オッコ・カム指揮ラハティ響のシベリウス1,2番を聴く
2015 NOV 27 0:00:55 am by 東 賢太郎
オッコ・カム指揮ラハティ響を全部買ったので明日の読響は行けなくなりました。ご当地のオケで全曲聴ける機会はシベリウスイヤーの特典で、もうあまりないでしょうから仕方ないですね。
今日は交響曲1,2番でしたが一番印象に残ったのはアンコールの組曲テンペストよりミランダ(Miranda)、行列(Cortège )、ペレアスの間奏曲(Entr’acte)です。これはすばらしい!まるでウィーン・フィルのヨハン・.シュトラウス。弦の精妙なフレージングは曲を知り尽くしてないと絶対にできない性質のもので、管も含め全員が確信をこめて弾いている説得力には感服するしかございません。標題音楽はシベリウスの出発点として非常に重要なのですが、初めて真価を教えてもらったかもしれません。
1番ですが、時に聞こえる後期への萌芽と、スケルツォのご当地オケでなくては出ないだろう思いのこもった弦のアタックが秀逸でした。ただ、この曲はまだチャイコフスキー時代のロマンが濃厚に残っているわけで、5番、7番あたりから入門した僕としては昔から何度かは耳にしているはずなのですが、どうも居ずまいが悪い。シベリウスをロマン派とは思ってないもんで・・・。第2楽章の主題が「もーいーくつねーるーとー」に聞こえたりして。苦手です。

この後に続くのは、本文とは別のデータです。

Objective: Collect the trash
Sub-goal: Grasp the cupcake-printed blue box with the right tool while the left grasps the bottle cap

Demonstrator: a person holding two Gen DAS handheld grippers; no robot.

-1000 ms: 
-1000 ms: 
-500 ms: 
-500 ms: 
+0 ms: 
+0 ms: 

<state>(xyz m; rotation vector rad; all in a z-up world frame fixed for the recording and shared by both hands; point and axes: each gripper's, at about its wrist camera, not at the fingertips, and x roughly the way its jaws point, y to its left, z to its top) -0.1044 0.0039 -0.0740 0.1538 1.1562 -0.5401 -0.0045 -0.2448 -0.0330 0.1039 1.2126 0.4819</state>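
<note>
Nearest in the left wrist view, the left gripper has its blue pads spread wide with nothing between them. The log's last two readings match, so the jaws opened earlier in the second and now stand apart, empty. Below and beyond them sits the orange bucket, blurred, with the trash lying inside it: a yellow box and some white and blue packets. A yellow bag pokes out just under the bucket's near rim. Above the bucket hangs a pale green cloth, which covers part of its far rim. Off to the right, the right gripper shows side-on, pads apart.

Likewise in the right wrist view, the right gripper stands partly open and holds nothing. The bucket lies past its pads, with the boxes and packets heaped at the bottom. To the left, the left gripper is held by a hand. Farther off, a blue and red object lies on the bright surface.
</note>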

2番はこのオケにして日常のメニュー、定食なんでしょう、練習もなく弾けてしまう感じでしたね。カムの解釈も、ベルリンPOやヘルシンキ放送OとのCDと大きくは変わりありませんでした(後者に近いですが)。ただ客席はカムを呼び戻すほど熱狂しており、それをいつくしむような目で見ていた団員の笑顔が良かったですね。日本とフィンランドはいい関係になれると思います。
ところでホールは東京オペラシティで1階15列目中央の最高にいい席でしたが、何度聴いてもここは楽器のナマ音が前面に出てきます。だからピアノ・ソロには向いており好きなのですが、オケはいまひとつですね。ハリウッドボウルのような野外音楽堂に似た音響成分を感じます。意味もなく天井を高く造って、せっかく形状はシューボックスにしたのに美点を消してしまったと思います。